Boris Glavic, assistant professor of computer science, along with collaborators from the University of Buffalo and New York University, has received almost $405,000 as a subcontractor on a $2.7 million grant from the National Science Foundation (NSF) for a project that aims to make data cleaning and wrangling easier. The Vizier project is part of an NSF effort to develop software for data exploration, cleaning, curation, and visualization.
In the current world, data is ubiquitous. There are sensors in phones, watches, homes, roads, and factories. Open government regulations put statistics like health code violations and legislative decision-making within reach of an average person. Today, this data is used by doctors, sociologists, business owners, and even ordinary citizens trying to improve their communities. However, using such data to answer simple questions like “Where do police issue the most traffic tickets?” or “What am I doing when my heart rate goes over 90 bpm?” is still hard. The data might be available, but this does not imply that it is fit for use. It may exhibit errors, inconsistencies, and other data quality problems. Data errors are everywhere, and need to be resolved to ensure that analysis results are correct. In corporate settings, analysts will spend days, weeks, or even months “cleaning” their data even before asking a single question.

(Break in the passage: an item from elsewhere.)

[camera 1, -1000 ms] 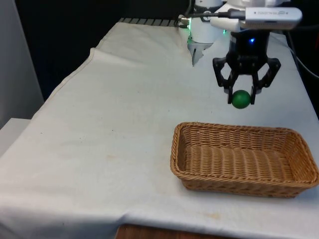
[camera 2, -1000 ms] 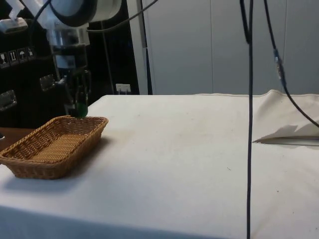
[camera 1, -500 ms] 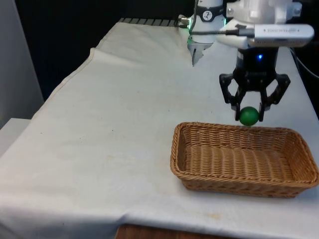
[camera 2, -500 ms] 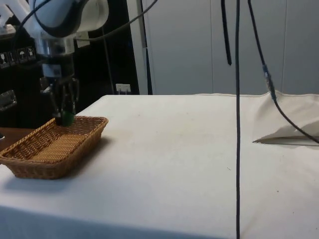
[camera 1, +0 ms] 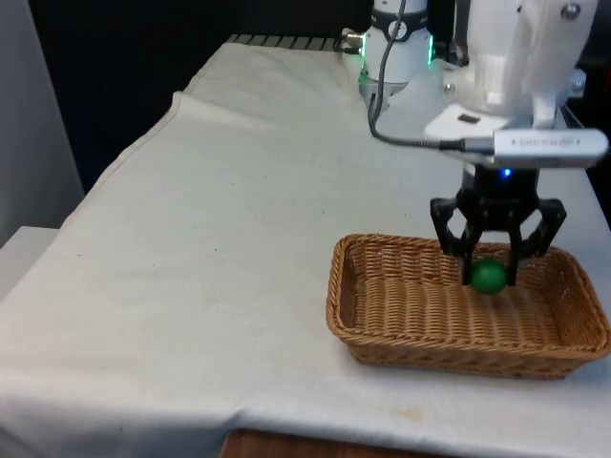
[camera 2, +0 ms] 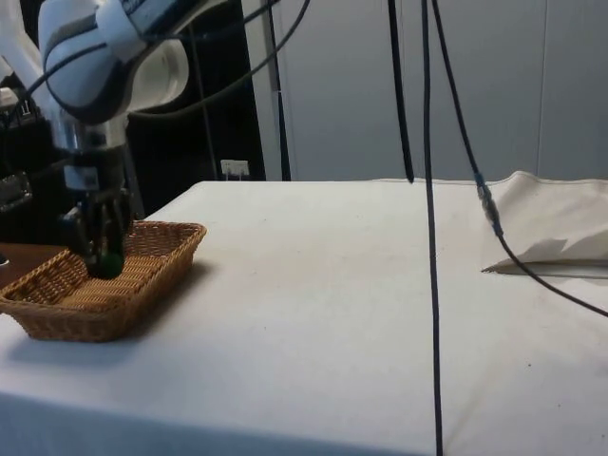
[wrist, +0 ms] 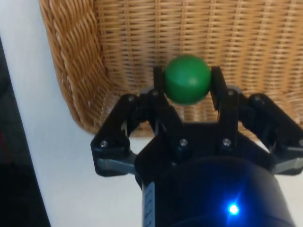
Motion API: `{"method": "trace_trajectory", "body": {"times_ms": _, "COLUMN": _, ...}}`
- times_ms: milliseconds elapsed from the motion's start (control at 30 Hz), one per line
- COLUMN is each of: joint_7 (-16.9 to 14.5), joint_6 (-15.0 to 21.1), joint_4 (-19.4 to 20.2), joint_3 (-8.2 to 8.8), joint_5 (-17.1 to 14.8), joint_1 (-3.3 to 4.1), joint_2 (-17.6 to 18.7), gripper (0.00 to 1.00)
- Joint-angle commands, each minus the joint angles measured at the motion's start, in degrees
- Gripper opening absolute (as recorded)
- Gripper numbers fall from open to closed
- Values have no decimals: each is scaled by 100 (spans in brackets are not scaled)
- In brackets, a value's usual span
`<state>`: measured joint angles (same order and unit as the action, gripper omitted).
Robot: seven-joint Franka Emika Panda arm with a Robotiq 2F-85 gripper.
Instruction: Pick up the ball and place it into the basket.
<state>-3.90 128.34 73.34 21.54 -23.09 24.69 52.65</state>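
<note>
Now the pincer clamps a smooth green ball inside the woven wicker basket

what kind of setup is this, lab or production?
Likely a lab bench: a cloth-covered table with one wicker basket, and the gripper holding a green ball over it. Loose cables hang nearby.

The white seven-joint arm reaches forward and bends down, its wrist pointing straight at the tabletop. The black two-finger end effector hangs vertically, its fingers clamped on either side of a small green ball, held between their tips.
</note>
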Motion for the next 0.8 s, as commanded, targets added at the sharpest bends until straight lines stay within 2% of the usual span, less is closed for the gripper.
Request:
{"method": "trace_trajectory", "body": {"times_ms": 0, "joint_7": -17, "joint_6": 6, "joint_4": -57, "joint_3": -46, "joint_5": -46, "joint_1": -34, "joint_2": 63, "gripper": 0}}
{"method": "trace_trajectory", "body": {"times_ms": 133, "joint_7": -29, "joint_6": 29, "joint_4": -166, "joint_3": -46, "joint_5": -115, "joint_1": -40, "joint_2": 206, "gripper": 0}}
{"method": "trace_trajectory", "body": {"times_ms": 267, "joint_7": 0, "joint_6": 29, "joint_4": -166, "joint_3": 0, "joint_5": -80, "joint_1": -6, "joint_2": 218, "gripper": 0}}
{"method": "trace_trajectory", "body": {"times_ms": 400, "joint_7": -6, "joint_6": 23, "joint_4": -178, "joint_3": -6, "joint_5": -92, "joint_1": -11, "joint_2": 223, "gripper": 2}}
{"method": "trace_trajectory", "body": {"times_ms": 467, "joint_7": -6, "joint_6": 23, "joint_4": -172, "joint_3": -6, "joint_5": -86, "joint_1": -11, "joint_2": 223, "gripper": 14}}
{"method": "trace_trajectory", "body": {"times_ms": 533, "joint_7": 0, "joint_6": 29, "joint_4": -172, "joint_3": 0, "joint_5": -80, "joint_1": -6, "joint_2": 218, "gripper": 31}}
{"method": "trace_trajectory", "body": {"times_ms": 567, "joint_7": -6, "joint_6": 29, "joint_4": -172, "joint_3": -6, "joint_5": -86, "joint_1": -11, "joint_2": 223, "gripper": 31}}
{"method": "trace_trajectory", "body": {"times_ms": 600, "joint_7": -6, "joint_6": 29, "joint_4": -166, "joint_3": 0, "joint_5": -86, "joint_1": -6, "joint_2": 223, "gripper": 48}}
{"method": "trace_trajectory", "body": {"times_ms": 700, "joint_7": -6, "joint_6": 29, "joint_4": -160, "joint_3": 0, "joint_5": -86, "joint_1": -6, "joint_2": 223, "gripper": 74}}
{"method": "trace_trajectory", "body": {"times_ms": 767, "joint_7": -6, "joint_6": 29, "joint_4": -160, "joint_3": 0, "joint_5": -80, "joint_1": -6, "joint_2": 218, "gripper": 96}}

The Vizier project will streamline the data curation process, making it easier and faster to explore and analyze raw data. The tool used in the project, Vizier, will combine a simple “notebook-style” interface with powerful back-end tools that track changes, edits, and the effects of automation. These forms of “provenance” capture the exploratory curation process—how the cleaning workflows evolve and how data changes over time.
To learn more about the Vizier project, visit the website.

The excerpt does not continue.